I think this is mostly a problem with how the modern operating systems work. Your point is still definitely valid for the real world consequences of this, but i think that theoretically things could be way more simpler.
1.) Click "download" to get a piece of software you need (a static executable)
2.) Put said piece of software in a folder called "/apps/$APP_NAME"
3.) Run said software and have it persist all of its data to "/apps/$APP_NAME/data" or some other convention like that.
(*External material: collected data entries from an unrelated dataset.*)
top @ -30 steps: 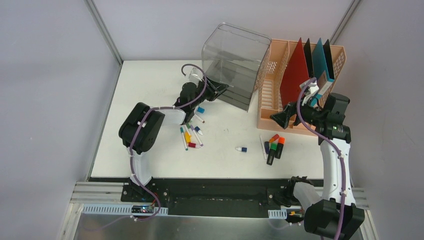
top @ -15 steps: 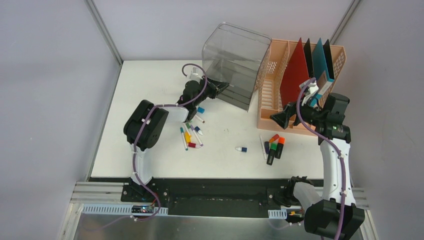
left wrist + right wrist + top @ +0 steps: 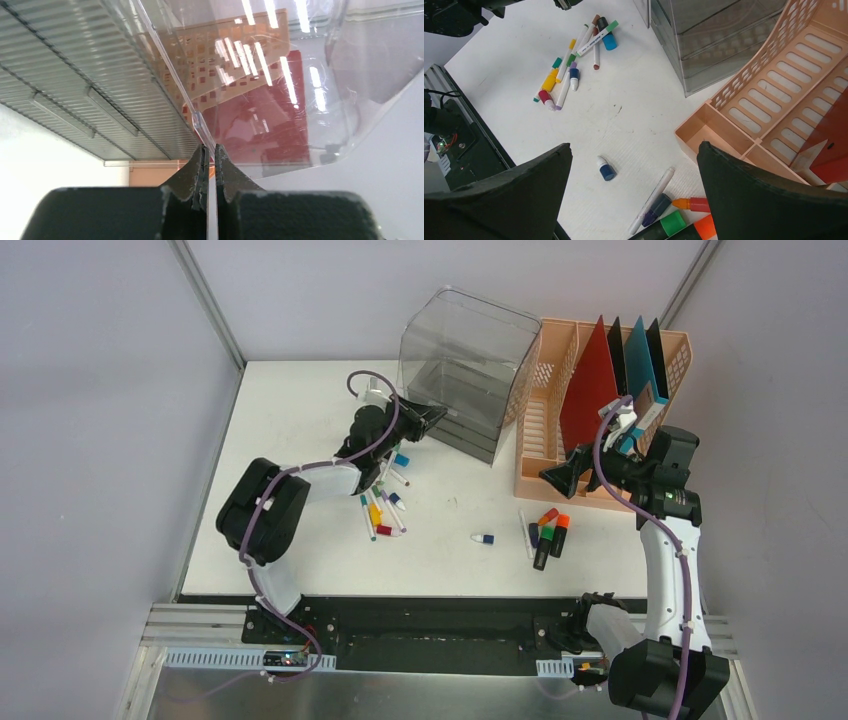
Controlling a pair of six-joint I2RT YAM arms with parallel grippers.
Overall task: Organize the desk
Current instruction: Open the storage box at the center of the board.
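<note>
Left claw (image 3: 209, 153) now tight on bin (image 3: 470, 340)

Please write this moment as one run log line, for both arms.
left jaws: shut on edge of transparent plastic drawer box | right jaws: open, empty, above white desk | scattered coloured markers: loose on desk

Bright, even light from overhead; white desk (image 3: 300, 420) almost blown out, shadows soft and short beside the markers (image 3: 380, 512) left of its middle. Top view sharp throughout. Left wrist view: white glare streaks across the clear bin (image 3: 300, 75) wall (reflected strip lights), left gripper (image 3: 209, 167) dark, slightly soft. Right wrist view: right gripper (image 3: 634, 150) black, blurred at the lower corners; desk in focus.
</note>
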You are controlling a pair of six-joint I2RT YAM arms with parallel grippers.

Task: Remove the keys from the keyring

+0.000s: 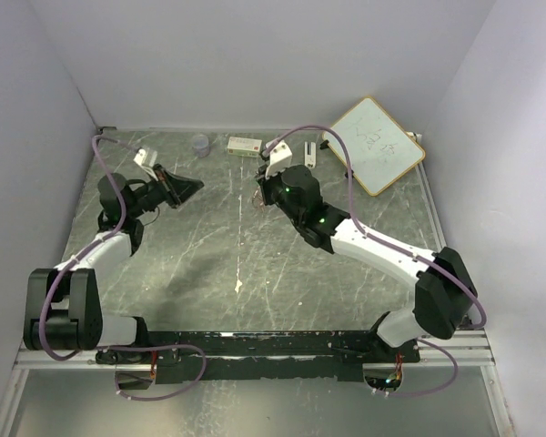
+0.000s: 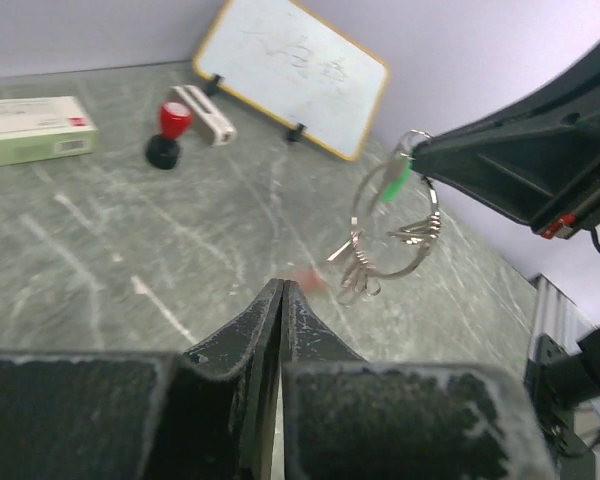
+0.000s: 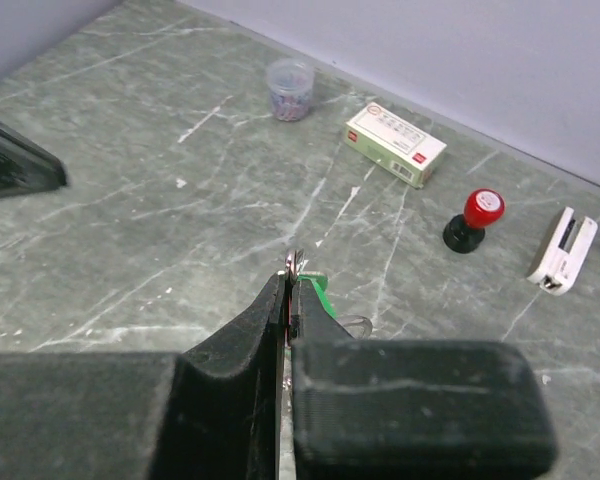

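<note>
My right gripper [image 3: 288,285] is clamped on the one keyring [image 2: 437,212], held off the table with one green key [image 2: 397,182] on it. The left gripper [image 2: 282,287] is pinched closed; one red blur [image 2: 306,279] at its tip (the red key?) I can't make out. Next, I'd judge, left must grip the green key.

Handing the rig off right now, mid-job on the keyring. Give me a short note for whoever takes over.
Left tool: shut, apart from the ring, nothing clearly held.
Right tool: shut on the keyring, holding it up off the table.
Green key: on the ring, right at the right tool's tips.
Red key: not clearly in view; a reddish blur sits by the left tool's tips, cannot tell what it is.
Done: ring lifted.
Left: work the green key off, account for the red one.
</note>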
Perhaps that'd need to be enforced with sandboxing and limiting access to directories, which would then make sharing data across them more difficult, which would end up with something like "/data/$APP_NAME", which brings us back to the horror of Windows' "AppData" and "Documents" and "Program Data", or other folders like that, resulting in what can only be described as an Eldritch nightmare, in which you don't have any idea in which of the 20-30 different folders which particular stores its data...
But theorethically things could be simpler, i've heard people mention how easy installing apps used to be on Apple devices back in the day. And recently, after running the Godot game engine ( https://godotengine.org/ ), which is literally a single executable, i'm inclined to agree somewhat.
Yeah this is my point too! Modern operating systems are made out of code, and I know it sounds weird but we can change them!
Ideally I'd like applications to work the same way websites do. I want to be able to open an application directly from its URL, and it should download and run a contained wasm pack file in a sandbox. The app should then be cached locally - maybe with some ability to pin it to my start menu (and pin the cache entry).
The app should be given some access to a rendering context (with fonts, sound, etc) and some limited storage. And not much else by default - though the user should be able to bless the application to access other files on the filesystem. There's a huge laundry list of APIs the apps will need eventually - and thats going to be a lot of work and I have no idea who'd fund something like that. But it'd be fantastic if we could pull it off.
Biaised reasoning: a JVM app requires the JVM and and a web app requires a browser. None of those app are executable y themselves. The only difference is that one of those runtimes is shipped in most OSes (the browser) while the other is not.
It depends on what kind of application you mean. Headless servers doing basic file and network I/O are pretty reasonable to sandbox. This is what Docker does.
But GUI applications are a whole different thing. The standards simply don't exist to make that easy. It's not just basic graphics. Things like internationalized text rendering, text input, and accessibility are ridiculously hard and only a few mostly-complete implementations exist. (Such as in browsers and operating systems.) And they need to keep moving as the culture changes; you want to support the latest emojis, right? Well maybe you don't, but your users will.
Furthermore, these implementations are at least partially specific to particular programming languages. If you want something portable, you might build on the Skia graphics library but that won't give you a way to build an app on its own.
Indeed; the web provides far more than just a standardized, sandboxed, cross-platform runtime with multiple independent implementations. There are also lots of higher-level components which benefit from standardization. Text rendering and input are just the tip of the iceberg.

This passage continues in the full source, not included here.